Suddenly, the media were outraged by what was happening in Uzbekistan. This outrage, of course, was focused squarely on the takedown of their Tantric tabloid target. But in their quest to vilify Sting, the media ended up accidentally covering the following issues: the plight of the Aral Sea, the use of child labor in Uzbekistan’s cotton fields, corruption and nepotism in the Uzbek government, the use of torture in Uzbekistan’s prisons, the arrest of photographer Umida Akhmedova, poverty and low wages among Uzbek workers, and the 2005 Andijon events. I know many Uzbek activists who have been working tirelessly to bring these issues to international attention for years. Apparently all they really needed was two million dollars to send a washed-up pop star into the fray.
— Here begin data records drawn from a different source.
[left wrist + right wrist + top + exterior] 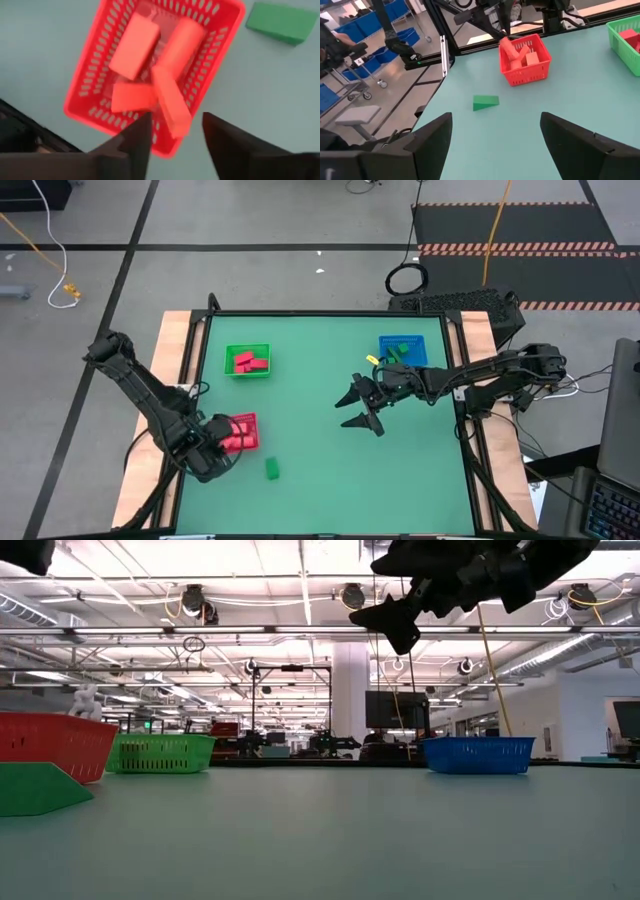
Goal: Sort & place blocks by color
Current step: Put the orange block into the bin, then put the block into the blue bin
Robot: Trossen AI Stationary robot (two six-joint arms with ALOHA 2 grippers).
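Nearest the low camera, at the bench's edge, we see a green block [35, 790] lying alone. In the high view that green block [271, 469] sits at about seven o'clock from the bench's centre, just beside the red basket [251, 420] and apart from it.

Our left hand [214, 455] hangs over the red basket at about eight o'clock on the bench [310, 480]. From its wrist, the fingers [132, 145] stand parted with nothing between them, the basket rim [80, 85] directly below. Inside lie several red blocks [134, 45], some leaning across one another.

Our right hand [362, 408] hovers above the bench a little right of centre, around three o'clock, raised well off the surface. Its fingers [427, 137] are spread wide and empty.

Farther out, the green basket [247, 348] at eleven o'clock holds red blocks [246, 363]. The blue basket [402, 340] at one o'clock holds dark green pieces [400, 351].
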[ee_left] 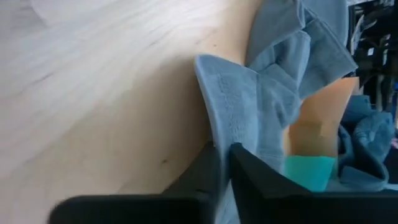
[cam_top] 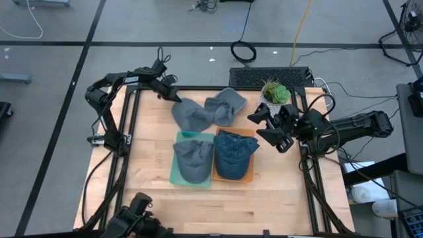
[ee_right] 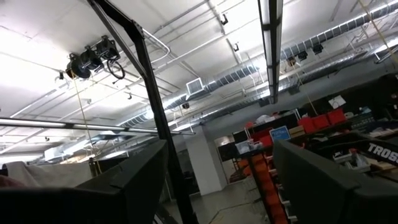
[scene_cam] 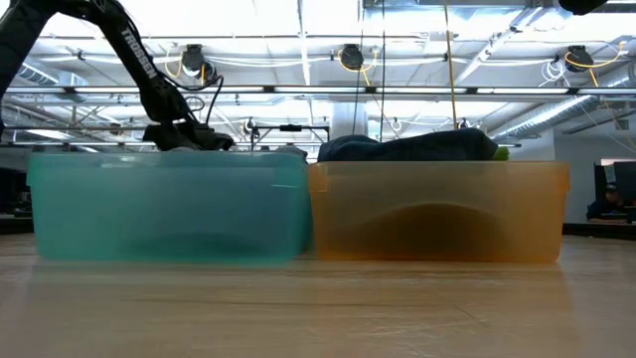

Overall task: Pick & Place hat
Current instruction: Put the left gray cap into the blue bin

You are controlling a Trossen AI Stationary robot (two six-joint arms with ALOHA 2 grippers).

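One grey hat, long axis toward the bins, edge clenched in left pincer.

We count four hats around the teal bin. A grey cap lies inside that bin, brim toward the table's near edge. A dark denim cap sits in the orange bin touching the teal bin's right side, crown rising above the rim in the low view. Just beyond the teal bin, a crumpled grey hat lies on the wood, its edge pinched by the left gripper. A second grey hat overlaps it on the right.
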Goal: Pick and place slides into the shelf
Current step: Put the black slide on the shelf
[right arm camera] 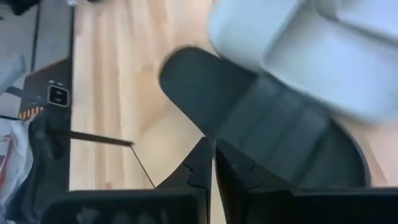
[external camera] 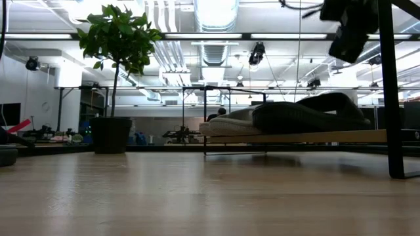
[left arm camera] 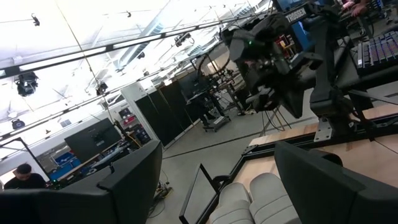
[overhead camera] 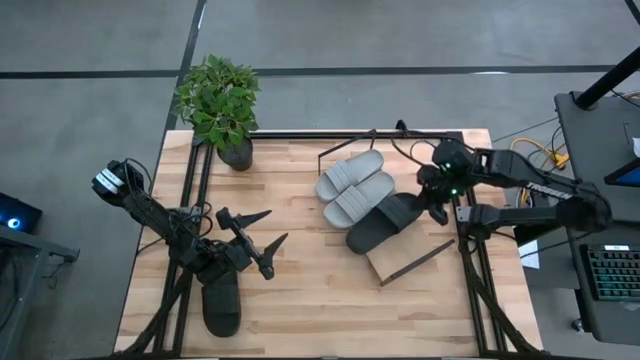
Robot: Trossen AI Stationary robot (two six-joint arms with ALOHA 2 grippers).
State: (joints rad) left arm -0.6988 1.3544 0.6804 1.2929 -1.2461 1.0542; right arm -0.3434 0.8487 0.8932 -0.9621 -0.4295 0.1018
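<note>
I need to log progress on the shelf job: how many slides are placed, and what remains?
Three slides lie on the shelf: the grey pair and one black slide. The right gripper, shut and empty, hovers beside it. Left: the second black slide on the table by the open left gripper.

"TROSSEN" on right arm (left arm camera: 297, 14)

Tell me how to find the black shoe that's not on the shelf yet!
Find the potted plant at one table corner, then go to the opposite end of that side. The lone black slide lies there under the left gripper, far from the three on the shelf.
</note>
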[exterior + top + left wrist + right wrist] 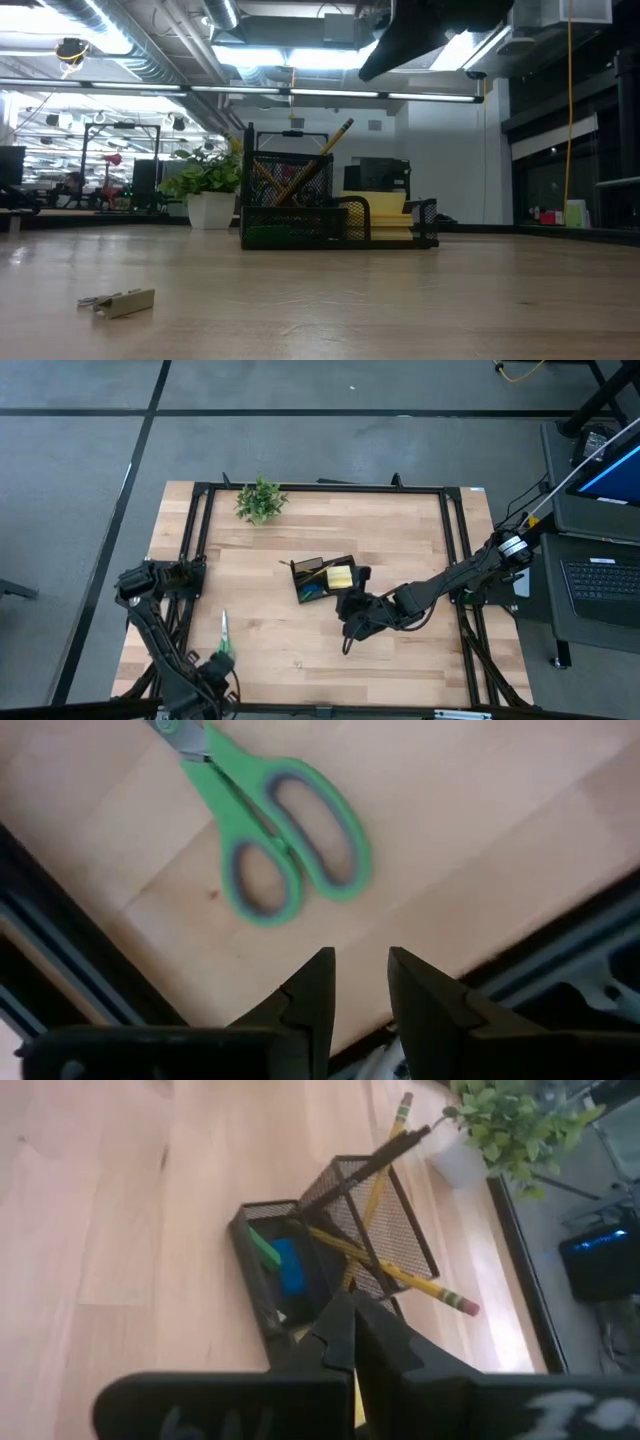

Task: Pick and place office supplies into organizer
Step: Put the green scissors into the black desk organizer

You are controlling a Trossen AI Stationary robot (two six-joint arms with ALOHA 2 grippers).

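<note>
The black mesh organizer (322, 581) stands mid-table, also in the low view (335, 215) and the right wrist view (330, 1250). Its tall section holds pencils (400, 1275) and a black pen (395, 1145). A blue block (290, 1268) and a green piece (263, 1247) lie in a low compartment, and the yellow sticky pad (340, 577) sits at its right end. Green-handled scissors (223, 633) (285, 835) lie flat near the table's near-left edge. My left gripper (360, 975) hovers just near of the handles, slightly open. My right gripper (352, 1320) is shut and raised beside the organizer's right end (357, 595).
A small potted plant (260, 500) stands at the far edge, left of centre. Black frame rails (455, 550) run along the table's left, right and far sides. Bare wood lies between the scissors and the organizer (265, 615).
</note>
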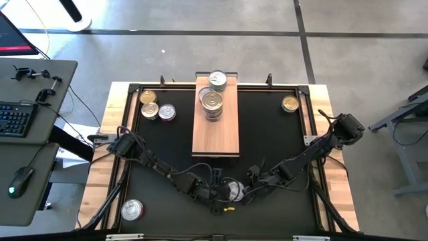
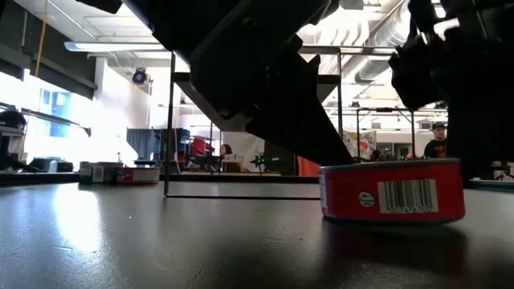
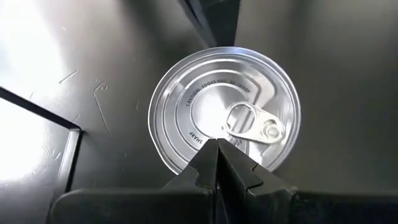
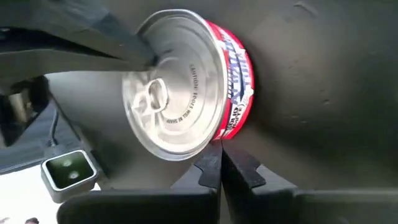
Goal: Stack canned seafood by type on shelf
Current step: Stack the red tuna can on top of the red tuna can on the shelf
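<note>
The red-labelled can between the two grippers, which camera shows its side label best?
The low view: the red-labelled can sits side-on, barcode facing the camera. The right wrist view shows its lid and a strip of label; the left wrist view only its silver lid; the high view has it mostly hidden between the arms.

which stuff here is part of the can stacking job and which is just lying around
Job:
- shelf with stacked cans
- red-label can between the shut left gripper and right gripper
- loose cans, gold can, near can

Lying about:
- keyboard
- mouse
</note>
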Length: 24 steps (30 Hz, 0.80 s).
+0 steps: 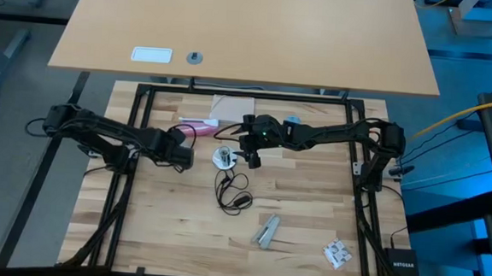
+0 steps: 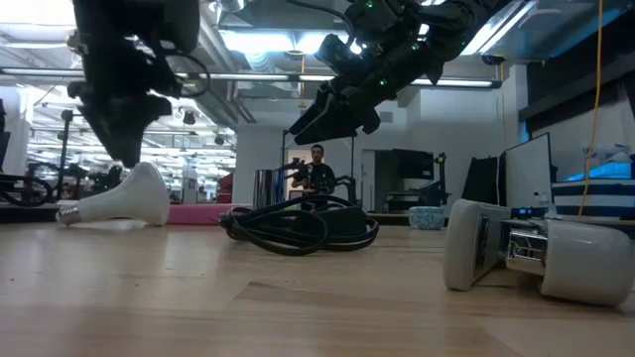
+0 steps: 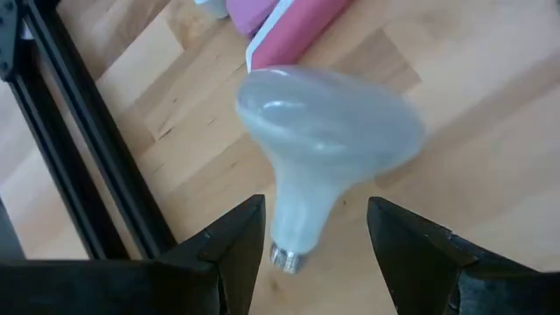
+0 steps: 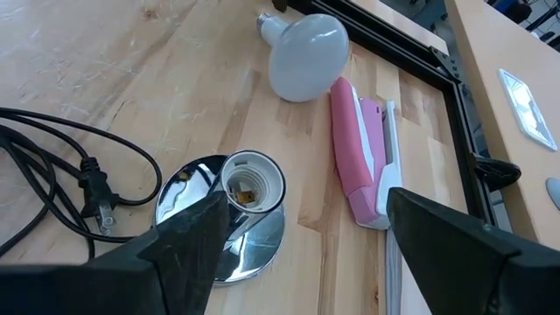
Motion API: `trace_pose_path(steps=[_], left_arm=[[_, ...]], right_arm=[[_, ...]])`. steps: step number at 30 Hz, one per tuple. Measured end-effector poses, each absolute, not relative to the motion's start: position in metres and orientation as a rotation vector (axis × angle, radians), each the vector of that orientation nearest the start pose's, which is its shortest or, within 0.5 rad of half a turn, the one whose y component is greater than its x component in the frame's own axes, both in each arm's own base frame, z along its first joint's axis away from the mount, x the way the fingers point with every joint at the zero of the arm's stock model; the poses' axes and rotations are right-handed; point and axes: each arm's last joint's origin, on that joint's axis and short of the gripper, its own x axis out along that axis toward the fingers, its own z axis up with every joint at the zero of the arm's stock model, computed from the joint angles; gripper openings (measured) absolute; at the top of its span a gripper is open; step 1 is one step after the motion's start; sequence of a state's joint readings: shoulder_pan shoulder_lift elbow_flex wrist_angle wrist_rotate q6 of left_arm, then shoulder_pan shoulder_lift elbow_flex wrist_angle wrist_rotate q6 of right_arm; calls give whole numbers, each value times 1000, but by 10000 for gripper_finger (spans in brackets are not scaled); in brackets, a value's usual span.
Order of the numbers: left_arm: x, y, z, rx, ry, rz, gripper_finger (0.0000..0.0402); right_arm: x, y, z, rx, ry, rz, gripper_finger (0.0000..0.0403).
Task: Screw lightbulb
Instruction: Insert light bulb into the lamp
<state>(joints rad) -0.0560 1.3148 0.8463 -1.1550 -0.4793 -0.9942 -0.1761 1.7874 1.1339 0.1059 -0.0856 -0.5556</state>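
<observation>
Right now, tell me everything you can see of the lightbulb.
The lightbulb is frosted white, a wide rounded globe tapering to a narrow neck that ends in a silvery threaded base. It looks like matte glass and intact. It lies on its side on the wooden table, not in the socket, close to a pink object. The left gripper is open with its fingers either side of the neck, not closed on it.

- A tan desk [image 1: 244, 31] stands beyond the work table.
- Ceiling lights [image 2: 268, 42] glow over an open lab.
- A person [image 2: 317, 171] stands far back.
- Monitors [image 2: 526, 174] at right.
</observation>
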Motion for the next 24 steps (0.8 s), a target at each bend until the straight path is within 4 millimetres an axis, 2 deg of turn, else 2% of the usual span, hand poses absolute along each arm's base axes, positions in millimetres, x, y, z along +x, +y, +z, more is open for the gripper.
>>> trace_pose_path(steps=[11, 18, 24], left_arm=[[180, 35, 184, -430, 1274, 1168, 194], [182, 47, 170, -447, 1290, 1035, 194], [196, 52, 164, -538, 1197, 846, 194]], right_arm=[[384, -66, 210, -470, 554, 66, 317], [384, -66, 209, -485, 554, 70, 317], [384, -66, 210, -494, 554, 72, 317]])
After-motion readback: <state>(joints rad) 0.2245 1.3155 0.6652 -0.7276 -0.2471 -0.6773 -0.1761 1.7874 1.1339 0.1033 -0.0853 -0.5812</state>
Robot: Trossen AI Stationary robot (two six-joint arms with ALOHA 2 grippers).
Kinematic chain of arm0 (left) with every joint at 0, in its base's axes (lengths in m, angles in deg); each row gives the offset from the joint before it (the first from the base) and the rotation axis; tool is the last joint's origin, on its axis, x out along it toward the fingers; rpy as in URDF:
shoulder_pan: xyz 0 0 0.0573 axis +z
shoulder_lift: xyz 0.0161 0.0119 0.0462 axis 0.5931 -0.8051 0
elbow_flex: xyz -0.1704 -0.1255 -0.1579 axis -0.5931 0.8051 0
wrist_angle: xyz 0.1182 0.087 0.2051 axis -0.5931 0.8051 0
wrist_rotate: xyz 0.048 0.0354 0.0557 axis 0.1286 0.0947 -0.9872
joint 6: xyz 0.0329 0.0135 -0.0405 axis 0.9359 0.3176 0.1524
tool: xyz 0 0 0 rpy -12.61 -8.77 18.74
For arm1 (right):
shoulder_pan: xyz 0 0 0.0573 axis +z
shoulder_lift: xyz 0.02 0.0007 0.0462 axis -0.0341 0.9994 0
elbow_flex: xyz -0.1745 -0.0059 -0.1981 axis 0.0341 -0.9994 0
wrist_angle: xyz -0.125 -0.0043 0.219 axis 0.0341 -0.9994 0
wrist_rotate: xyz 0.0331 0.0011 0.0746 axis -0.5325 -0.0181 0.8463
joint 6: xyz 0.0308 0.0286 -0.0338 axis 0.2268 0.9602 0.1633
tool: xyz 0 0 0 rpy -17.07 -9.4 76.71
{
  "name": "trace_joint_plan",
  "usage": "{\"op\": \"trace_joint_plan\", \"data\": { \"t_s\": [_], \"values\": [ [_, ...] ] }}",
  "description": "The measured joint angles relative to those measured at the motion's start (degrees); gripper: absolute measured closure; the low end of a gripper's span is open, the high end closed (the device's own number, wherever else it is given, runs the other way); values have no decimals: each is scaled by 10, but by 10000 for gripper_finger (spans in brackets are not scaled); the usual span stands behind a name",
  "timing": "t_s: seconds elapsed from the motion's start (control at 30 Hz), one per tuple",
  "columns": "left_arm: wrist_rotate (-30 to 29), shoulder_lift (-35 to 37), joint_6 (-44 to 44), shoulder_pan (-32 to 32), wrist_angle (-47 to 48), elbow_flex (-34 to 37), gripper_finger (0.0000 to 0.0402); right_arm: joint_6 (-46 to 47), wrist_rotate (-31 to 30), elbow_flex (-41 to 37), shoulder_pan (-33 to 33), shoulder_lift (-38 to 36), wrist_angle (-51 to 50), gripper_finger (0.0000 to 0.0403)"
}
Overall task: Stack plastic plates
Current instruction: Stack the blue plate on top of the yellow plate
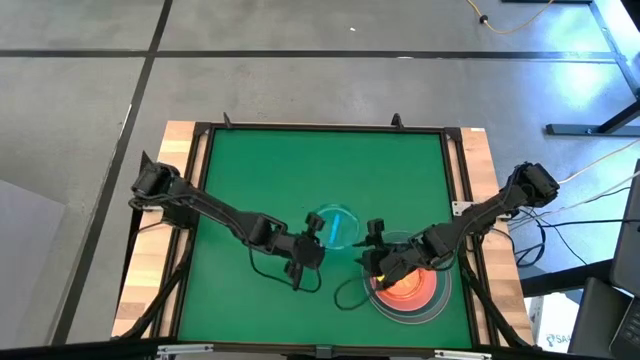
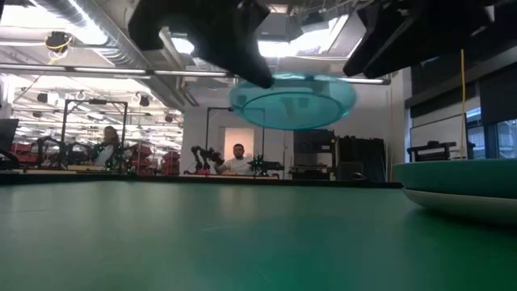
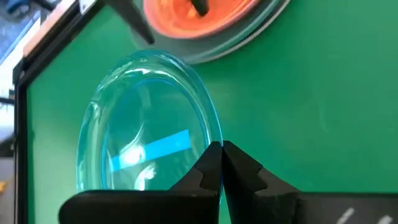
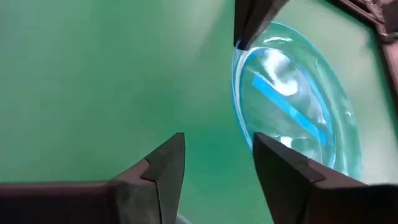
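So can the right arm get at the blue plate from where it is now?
Probably yes. The right gripper hangs open above the stack, beside the blue plate, with nothing between them. But the left gripper already pinches that plate's rim, off the table.

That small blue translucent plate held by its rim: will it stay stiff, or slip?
The blue plate hangs level in the low view, pinched only at its rim by the left gripper, so it is probably stiff and light. Its glossy surface suggests it could slip from that narrow grip.
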Motion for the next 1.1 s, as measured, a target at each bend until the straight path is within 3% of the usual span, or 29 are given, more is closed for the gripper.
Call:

Recently Sting issued a self-aggrandizing apology in which he insisted that “cultural boycotts are not only pointless gestures, they are counter-productive, where proscribed states are further robbed of the open commerce of ideas and art and as a result become even more closed, paranoid and insular.” (Sting is, of course, known for masterfully bridging cultural divides in the former Soviet sphere- how else would we Westerners ever have learned that “the Russians love their children too”?) Far from placating his critics, the apology has fueled the fire, prolonging the controversy - and the subsequent coverage of Uzbekistan required to chastise him properly - in the international media.

In many ways, this seems like a crass celebrified version of the Great Game - an UZ Weekly world in which Central Asia functions as the playground of pompous pop stars and their disingenuously righteous foes. However, there just may be an upside.

In condemning Sting’s decision to profit from a dictator, media outlets sent a clear message to the world’s fallen pop elite: play Uzbekistan, or other authoritarian regimes, and risk international outcry.

But this is entirely the wrong message to send. If anything, we should be encouraging our C and D-listers to travel to dictatorial regimes, bringing back with them a barrage of media coverage on the issues that human rights activists futilely attempt to publicize.

On that note, I propose the following: Heidi Montag, ask not what you can do for your country. Ask what you can do for Uzbekistan.

Source

I hate the title, but the article was interesting.